Cool Projects from Udacity Students

David Silver
Self-Driving Cars
Published in
4 min readOct 17, 2017

I have a pretty awesome backlog of blog posts from Udacity Self-Driving Car students, partly because they’re doing awesome things and partly because I fell behind on reviewing them for a bit.

Here are five that look pretty neat.

Visualizing lidar data

Alex Staravoitau

https://navoshta.com/

Alex visualizes lidar data from the canonical KITTI dataset with just a few simple Python commands. This is a great blog post if you’re looking to get started with point cloud files.

“A lidar operates by streaming a laser beam at high frequencies, generating a 3D point cloud as an output in realtime. We are going to use a couple of dependencies to work with the point cloud presented in the KITTI dataset: apart from the familiar toolset of numpy and matplotlib we will use pykitti. In order to make tracklets parsing math easier we will use a couple of methods originally implemented by Christian Herdtweck that I have updated for Python 3, you can find them in source/parseTrackletXML.py in the project repo.”

TensorFlow with GPU on your Mac

Darien Martinez

The most popular laptop among Silicon Valley software developers is the Macbook Pro. The current version of the Macbook Pro, however, does not include an NVIDIA GPU, which restricts its ability to use CUDA and cuDNN, NVIDIA’s tools for accelerating deep learning. However, older Macbook Pro machines do have NVIDIA GPUs. Darien’s tutorial shows you how to take advantage of this, if you do have an older Macbook Pro.

“Nevertheless, I could see great improvements on performance by using GPUs in my experiments. It worth trying to have it done locally if you have the hardware already. This article will describe the process of setting up CUDA and TensorFlow with GPU support on a Conda environment. It doesn’t mean this is the only way to do it, but I just want to let it rest somewhere I could find it if I needed in the future, and also share it to help anybody else with the same objective. And the journey begins!”

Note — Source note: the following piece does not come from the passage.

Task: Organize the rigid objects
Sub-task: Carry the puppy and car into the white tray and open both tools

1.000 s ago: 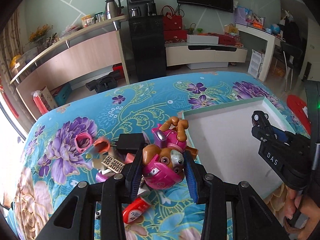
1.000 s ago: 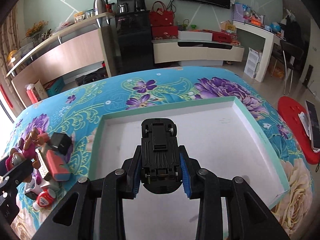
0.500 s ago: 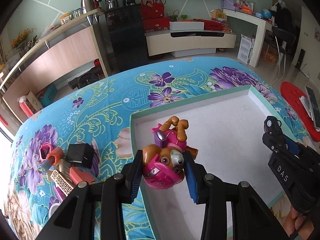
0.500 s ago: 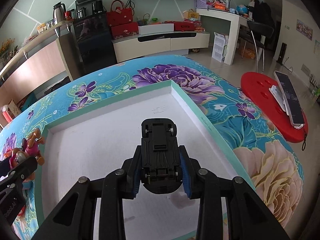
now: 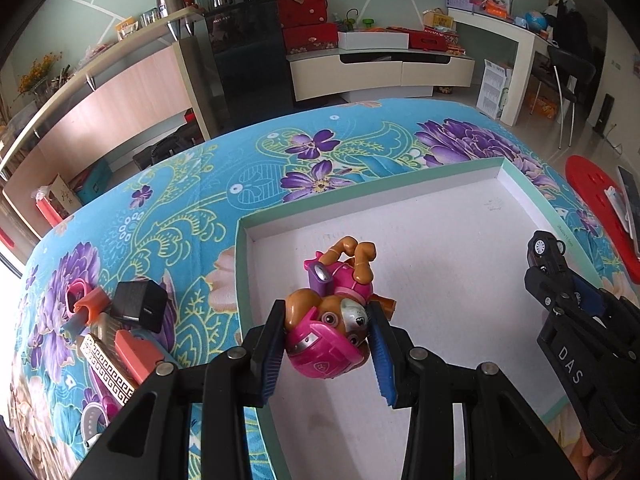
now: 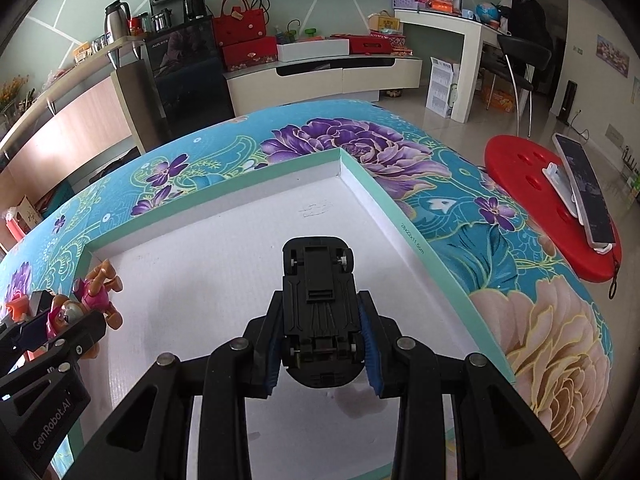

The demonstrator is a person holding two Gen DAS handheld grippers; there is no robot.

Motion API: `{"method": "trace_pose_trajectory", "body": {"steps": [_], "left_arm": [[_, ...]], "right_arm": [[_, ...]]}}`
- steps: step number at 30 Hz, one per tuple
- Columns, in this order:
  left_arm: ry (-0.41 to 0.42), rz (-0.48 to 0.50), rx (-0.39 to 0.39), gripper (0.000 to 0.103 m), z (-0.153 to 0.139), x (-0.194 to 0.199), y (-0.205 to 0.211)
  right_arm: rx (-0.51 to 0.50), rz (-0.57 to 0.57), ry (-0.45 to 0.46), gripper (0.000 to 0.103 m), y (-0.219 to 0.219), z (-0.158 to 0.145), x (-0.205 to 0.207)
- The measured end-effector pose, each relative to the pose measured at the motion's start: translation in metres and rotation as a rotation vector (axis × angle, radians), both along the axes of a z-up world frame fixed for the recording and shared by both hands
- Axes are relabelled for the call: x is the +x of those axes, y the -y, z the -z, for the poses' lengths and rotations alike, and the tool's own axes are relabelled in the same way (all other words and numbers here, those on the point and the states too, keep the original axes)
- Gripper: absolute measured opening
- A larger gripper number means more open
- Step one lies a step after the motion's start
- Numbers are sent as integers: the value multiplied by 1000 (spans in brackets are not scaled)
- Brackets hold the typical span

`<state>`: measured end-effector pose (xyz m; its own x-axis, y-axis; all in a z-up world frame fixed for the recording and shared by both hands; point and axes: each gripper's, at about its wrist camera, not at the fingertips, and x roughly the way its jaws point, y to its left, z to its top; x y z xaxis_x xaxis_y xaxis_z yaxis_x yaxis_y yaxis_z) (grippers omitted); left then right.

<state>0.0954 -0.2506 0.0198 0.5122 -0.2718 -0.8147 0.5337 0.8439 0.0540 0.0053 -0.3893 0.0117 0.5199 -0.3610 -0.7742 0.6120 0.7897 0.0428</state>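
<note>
Left gripper [image 5: 326, 344] clamps the pink pup figure [image 5: 330, 320] over the left part of the white tray [image 5: 500, 170], clutter pile [image 5: 120, 332] outside. Right gripper [image 6: 320, 344] clamps the black toy car [image 6: 318, 312], underside up, mid-tray. Lower each near the floor, probably not touching yet, spaced apart, then release.

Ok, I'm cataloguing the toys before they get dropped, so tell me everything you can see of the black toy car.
The black toy car looks like hard plastic and is held belly-up toward the right wrist camera, showing its chassis, axles and small wheels. The right gripper clamps its sides with blue pads near the rear, nose pointing away. It hangs above the white floor of the teal-rimmed tray, touching nothing else. From the left wrist camera, a silver-hubbed wheel shows.
</note>
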Motion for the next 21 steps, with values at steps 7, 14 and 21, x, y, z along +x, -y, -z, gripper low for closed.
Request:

(Part 1) Generating Anchor boxes for Yolo-like network for vehicle detection using KITTI dataset.

Vivek Yadav

Vivek is constantly posting super-cool things he’s done with deep neural networks. In this post, he applies YOLOv2 to the KITTI dataset. He does a really nice job going through the process of how he prepares the data and selects his parameters, too.

“In this post, I covered the concept of generating candidate anchor boxes from bounding box data, and then assigning them to the ground truth boxes. The anchor boxes or templates are computed using K-means clustering with intersection over union (IOU) as the distance measure. The anchors thus computed do not ignore smaller boxes, and ensure that the resulting anchors ensure high IOU between ground truth boxes. In generating the target for training, these anchor boxes are assigned or are responsible for predicting one ground truth bounding box. The anchor box that gives highest IOU with the ground truth data when located at its center is responsible for predicting that ground truth label. The location of the anchor box is the center of the grid cell within which the ground truth box falls.”

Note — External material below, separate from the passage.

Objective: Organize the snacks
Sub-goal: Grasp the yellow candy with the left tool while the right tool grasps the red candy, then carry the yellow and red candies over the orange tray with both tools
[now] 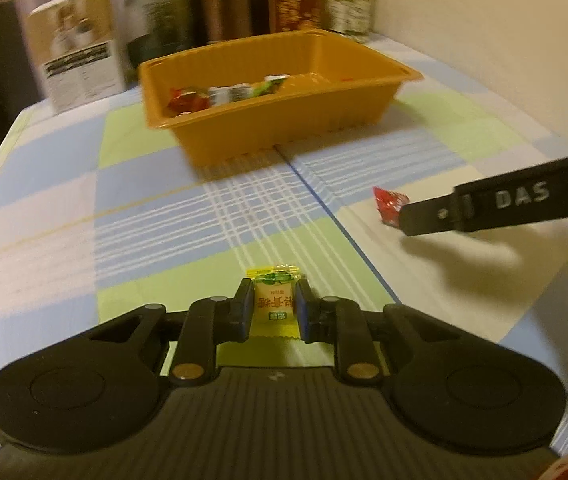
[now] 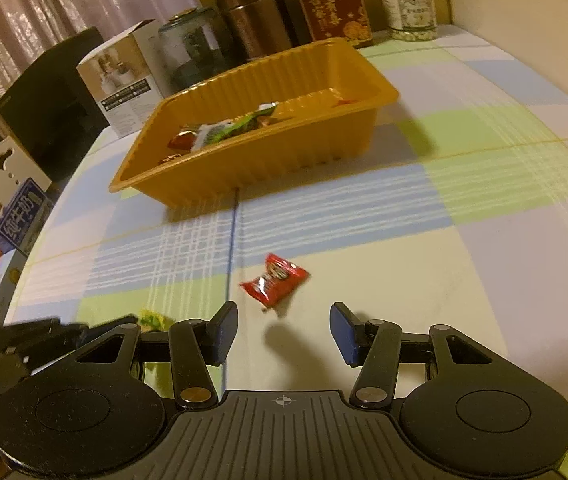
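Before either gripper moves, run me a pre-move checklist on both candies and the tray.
1. Left gripper closed on the yellow-and-green wrapped candy: ok.
2. Candy lifted off the checked tablecloth: cannot tell.
3. Right gripper open: ok.
4. Red wrapped candy between the right fingers: not ok, it lies ahead of them.
5. Orange plastic tray has room: ok.

Both wrist cameras sit low over the table (image 1: 44, 184), facing the orange tray (image 1: 268, 128), which both views share.
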Demonstrator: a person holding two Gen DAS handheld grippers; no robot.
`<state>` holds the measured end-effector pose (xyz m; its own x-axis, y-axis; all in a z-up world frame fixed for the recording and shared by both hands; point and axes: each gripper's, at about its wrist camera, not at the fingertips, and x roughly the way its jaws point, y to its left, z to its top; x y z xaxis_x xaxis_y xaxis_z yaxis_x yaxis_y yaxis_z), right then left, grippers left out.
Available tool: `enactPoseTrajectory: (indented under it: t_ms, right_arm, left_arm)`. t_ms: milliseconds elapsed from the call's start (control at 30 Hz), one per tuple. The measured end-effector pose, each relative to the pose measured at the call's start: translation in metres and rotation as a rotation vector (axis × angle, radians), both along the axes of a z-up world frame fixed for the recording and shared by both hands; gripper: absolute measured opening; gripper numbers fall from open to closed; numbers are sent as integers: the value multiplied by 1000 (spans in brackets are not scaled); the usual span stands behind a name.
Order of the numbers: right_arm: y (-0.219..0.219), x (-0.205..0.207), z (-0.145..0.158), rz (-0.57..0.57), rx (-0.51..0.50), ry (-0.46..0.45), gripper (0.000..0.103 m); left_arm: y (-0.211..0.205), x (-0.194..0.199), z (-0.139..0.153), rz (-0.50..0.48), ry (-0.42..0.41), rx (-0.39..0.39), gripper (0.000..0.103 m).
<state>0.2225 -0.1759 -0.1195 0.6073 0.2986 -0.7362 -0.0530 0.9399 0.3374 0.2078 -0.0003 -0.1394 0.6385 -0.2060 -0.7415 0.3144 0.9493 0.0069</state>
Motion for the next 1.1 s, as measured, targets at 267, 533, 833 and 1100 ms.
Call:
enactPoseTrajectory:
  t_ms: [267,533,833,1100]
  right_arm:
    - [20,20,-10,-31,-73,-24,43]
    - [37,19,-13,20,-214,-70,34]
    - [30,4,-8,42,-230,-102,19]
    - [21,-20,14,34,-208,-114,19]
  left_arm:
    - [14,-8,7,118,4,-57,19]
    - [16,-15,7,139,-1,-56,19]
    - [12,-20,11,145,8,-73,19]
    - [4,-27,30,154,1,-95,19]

Building a Bayesian deep learning classifier

Kyle Dorman

“Illustrating the difference between aleatoric and epistemic uncertainty for semantic segmentation. You can notice that aleatoric uncertainty captures object boundaries where labels are noisy. The bottom row shows a failure case of the segmentation model, when the model is unfamiliar with the footpath, and the corresponding increased epistemic uncertainty.” link

This post is kind of a tour de force in investigating the links between probability, deep learning, and epistemology. Kyle is basically replicating and summarizing the work of Cambridge researchers who are trying to merge Bayesian probability with deep learning learning. It’s long, and it will take a few passes through to grasp everything here, but I am interested in Kyle’s assertion that this is a path to merge deep learning and Kalman filters.

“Self driving cars use a powerful technique called Kalman filters to track objects. Kalman filters combine a series of measurement data containing statistical noise and produce estimates that tend to be more accurate than any single measurement. Traditional deep learning models are not able to contribute to Kalman filters because they only predict an outcome and do not include an uncertainty term. In theory, Bayesian deep learning models could contribute to Kalman filter tracking.”

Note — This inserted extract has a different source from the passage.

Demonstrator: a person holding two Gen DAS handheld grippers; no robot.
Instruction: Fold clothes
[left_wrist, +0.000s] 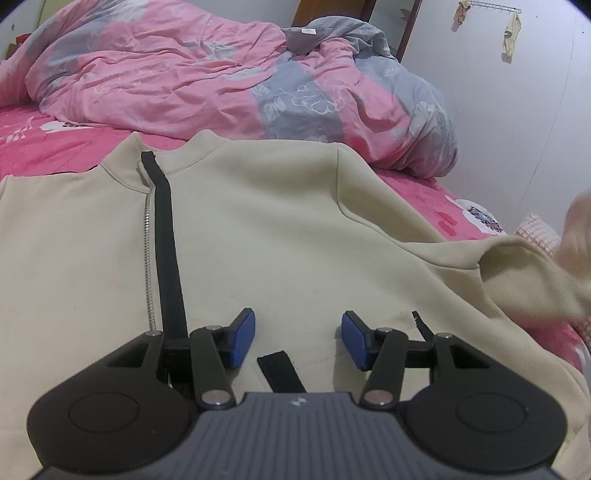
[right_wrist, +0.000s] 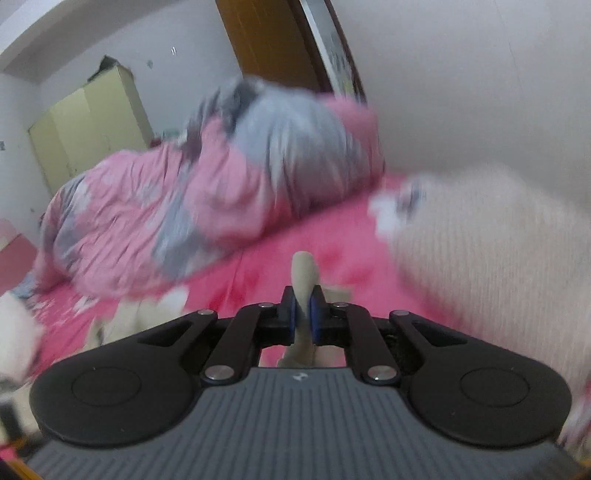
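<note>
A beige zip-up jacket (left_wrist: 277, 229) lies spread flat on a bed w/ a bright pink sheet (left_wrist: 40, 144), collar toward the far side, zipper (left_wrist: 147, 236) w/ its black tape running down the front at left. Behind it sits a rumpled pink-and-grey quilt (left_wrist: 207, 74), bunched against the white wall (left_wrist: 517, 110).

The left gripper (left_wrist: 298, 338) hovers low over the jacket's front, its 2 blue pads (left_wrist: 245, 338) standing well apart – nothing between them, just fabric underneath. A short black strap (left_wrist: 280, 373) lies on the jacket between the arms of the gripper.

The jacket's sleeve (left_wrist: 535, 273) at the right edge is pulled up off the sheet, blurred.

In the right wrist view the right gripper (right_wrist: 302, 314) is clamped on a fold of beige cloth (right_wrist: 303, 273) – jaws nearly together, the fabric sticking up past the pads and hanging down below them. Background is heavily blurred: quilt, pink sheet, a pale ribbed sleeve (right_wrist: 491, 266) of the person at right, a yellow-green wardrobe (right_wrist: 88, 122) at left. A wooden door frame (right_wrist: 269, 40) shows at top.
</note>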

Build your own self driving (toy) car

Bogdan Djukic

Bogdon started off with the now-standard Donkey Car instructions, and actually got ROS running!

“I decided to go for Robotic Operating System (ROS) for the setup as middle-ware between Deep learning based auto-pilot and hardware. It was a steep learning curve, but it totally paid off in the end in terms of size of the complete code base for the project.”